Opinião

História apagada

Correio Braziliense
Correio Braziliense
postado em 15/07/2019 04:23


Há um mês, estudantes da Escola de Artes e Arquitetura da Universidade Católica de Goiás (UCG) apresentaram o projeto de um memorial, encomendado pela Associação de Moradores do Setor Aeroporto, em Goiânia, com o intuito de erguer o prédio na área do Lote 30 da antiga Rua 26-A, onde ficava o ferro-velho em que Wagner Pereira, então com 19 anos, e Roberto Alves, 22, abriram a cápsula com 19 gramas de césio, em 1987. No entanto, a ideia não tem prazo nem dinheiro para sair do papel e da maquete. Tampouco é a primeira vez que se fala em um prédio para contar a história da tragédia.

Conforme mostrou o Correio em reportagens publicadas há uma semana, autoridades goianas têm feito de tudo para que o maior acidente radioativo do mundo fora de uma usina nuclear caia no esquecimento, enquanto o número de vítimas e o descaso com elas só aumenta. Diversas formas de silenciamento para suprimir a memória dos goianienses sobre o acidente são apontadas em um estudo da Universidade Federal de Goiás (UFG). A pesquisadora Célia Helena Vasconcelos concluiu que os fatos históricos vêm sendo gradativamente retirados da narrativa goianiense. Ela cita alterações em nomes de ruas, como a Rua 26-A, que hoje se chama Rua D. Francisca de Costa Cunha Dom Tita.

;Renomearam a Rua 57, a Rua 26-A. Para encontrá-las, hoje em dia, é preciso ter alguém que conheça a história. E a cartada final foi renomear a SuLeide, tirando o nome de Leide das Neves da superintendência. Ela é um símbolo, um ícone, um signo, o nome de uma criança que morreu no acidente.
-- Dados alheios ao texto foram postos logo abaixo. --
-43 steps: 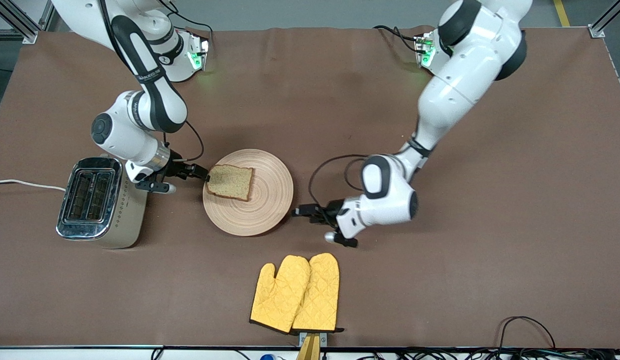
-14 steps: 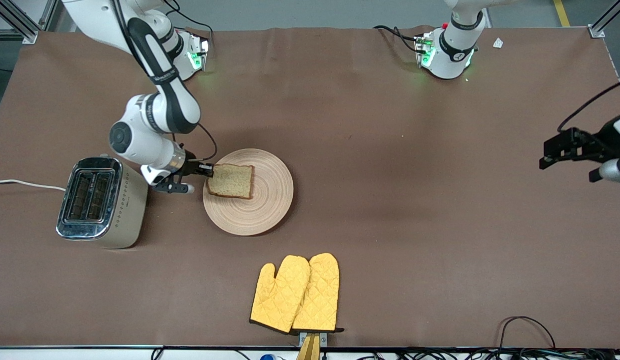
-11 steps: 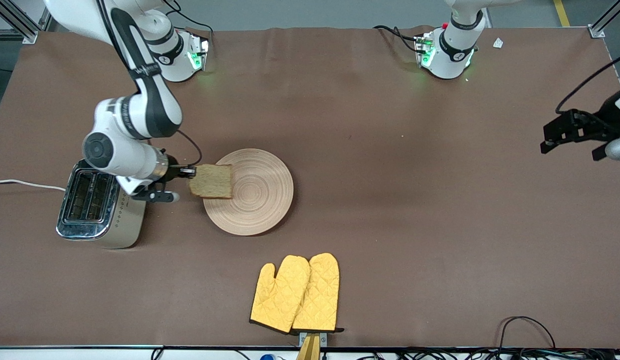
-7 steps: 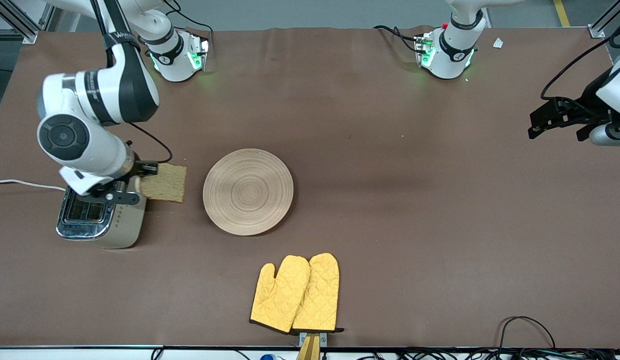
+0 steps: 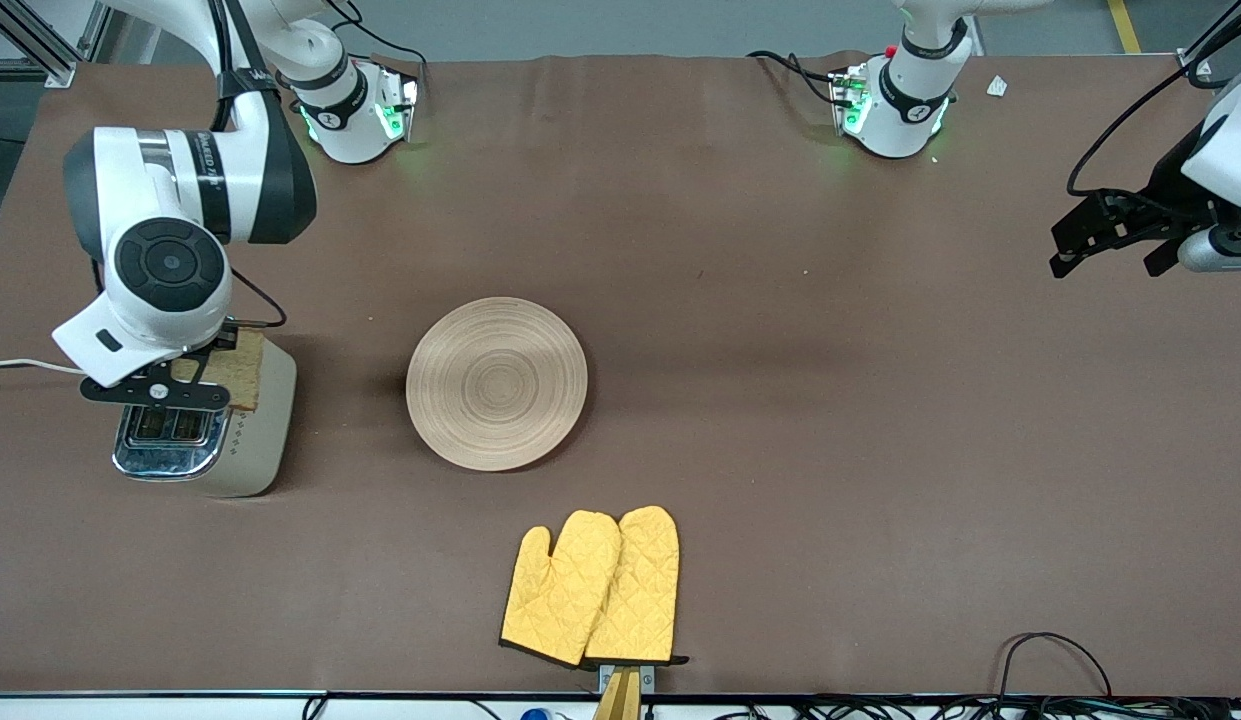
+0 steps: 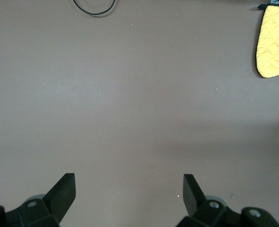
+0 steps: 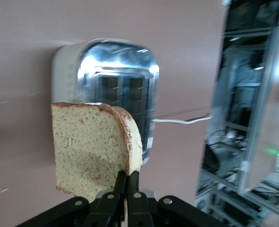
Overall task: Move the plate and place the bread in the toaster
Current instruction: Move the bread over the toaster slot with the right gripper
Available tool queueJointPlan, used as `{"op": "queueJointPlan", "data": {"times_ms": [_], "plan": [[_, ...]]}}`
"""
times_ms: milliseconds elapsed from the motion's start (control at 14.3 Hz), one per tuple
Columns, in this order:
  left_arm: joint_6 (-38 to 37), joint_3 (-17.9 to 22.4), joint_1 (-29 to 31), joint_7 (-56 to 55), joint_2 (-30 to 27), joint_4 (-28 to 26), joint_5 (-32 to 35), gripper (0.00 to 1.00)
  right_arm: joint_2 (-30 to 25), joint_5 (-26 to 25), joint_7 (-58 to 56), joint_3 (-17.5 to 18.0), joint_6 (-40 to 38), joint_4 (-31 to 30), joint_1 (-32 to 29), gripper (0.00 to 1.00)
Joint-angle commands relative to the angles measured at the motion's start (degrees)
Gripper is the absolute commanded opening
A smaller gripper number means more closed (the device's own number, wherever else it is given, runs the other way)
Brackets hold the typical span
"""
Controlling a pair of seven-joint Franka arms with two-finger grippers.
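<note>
1. Right now I have the right gripper (image 7: 126, 189) pinching the bread (image 7: 94, 149) by one edge, so the slice hangs from it over the toaster (image 5: 202, 425).
2. From the right wrist view I judge that the slice is not yet lined up with the toaster's two slots, which lie lower down and a little to one side.
3. To do this well, I would turn the wrist until the slice stands on edge and runs along a slot, then centre it over that slot before lowering.
4. I would come down slowly and let go only once the lower crust is inside the slot; a crust corner catching on the chrome top would tip the slice off.
5. Meanwhile the plate (image 5: 496, 383) sits bare on the tabletop (image 5: 780, 450), nearer mid-tabletop than the toaster.
6. My left gripper (image 6: 129, 194) waits over bare tabletop at its own end, fingers spread and holding nothing.
7. Yellow oven mitts (image 5: 592, 585) lie nearer the front camera than the plate, clear of the work.
</note>
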Motion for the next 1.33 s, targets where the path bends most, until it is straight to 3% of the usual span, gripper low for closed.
{"op": "queueJointPlan", "data": {"times_ms": [0,279,1257], "plan": [[1.08,0.16,-0.46,0.00,-1.15,-0.77,-0.16,1.00,0.53,-8.00,1.10,0.12,0.75,0.20,-0.09,0.00],[1.00,0.07,-0.20,0.16,-0.35,0.38,-0.16,1.00,1.32,-11.63,2.06,0.04,1.62,-0.68,-0.88,0.00],[0.99,0.60,-0.11,0.87,0.09,1.52,-0.16,1.00,10.02,-11.54,8.65,0.12,11.03,-6.30,-2.73,0.01]]}}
Silenciar o órgão é silenciar as vítimas, os radioacidentados;, denunciou a pesquisadora ao Correio.

Passados quase 32 anos, não há sequer consenso sobre o número de vítimas do césio 137. Oficialmente, quatro pessoas morreram por exposição excessiva à radiação, mas a quantidade de pessoas contaminadas ainda provoca discussão. O governo federal reconhece 120. O governo de Goiás fala em um número quase 10 vezes maior: 1.032. Entidades que representam as vítimas dizem ser 1,4 mil, sendo que houve 66 mortes. Em termos de contaminação, o desastre de Goiânia perde apenas para o da Usina Nuclear de Chernobil, na antiga União Soviética, em 26 abril de 1986.

Assim como em Chernobil, trabalhadores goianos foram expostos à radiação sem a proteção adequada. Muitos sequer sabiam o que manuseavam no processo de descontaminação das áreas por onde a cápsula passou.

A história do césio 137 não é bonita, é dolorida. Mas ela faz parte da história de Goiânia, de Goiás e do Brasil. Não podem, simplesmente, apagá-la ou mudá-la. Preservar histórias como essa por meio de um museu, por exemplo, serve, por exemplo, para prevenir outras tragédias.

Afinal, ainda hoje descartam aparelhos daquele tipo sem vigilância ou fiscalização, como aconteceu em 22 de janeiro, quando a Vigilância Sanitária recolheu uma cápsula de raio x em um ferro-velho de Arapiraca (AL). Por sorte, ela estava intacta.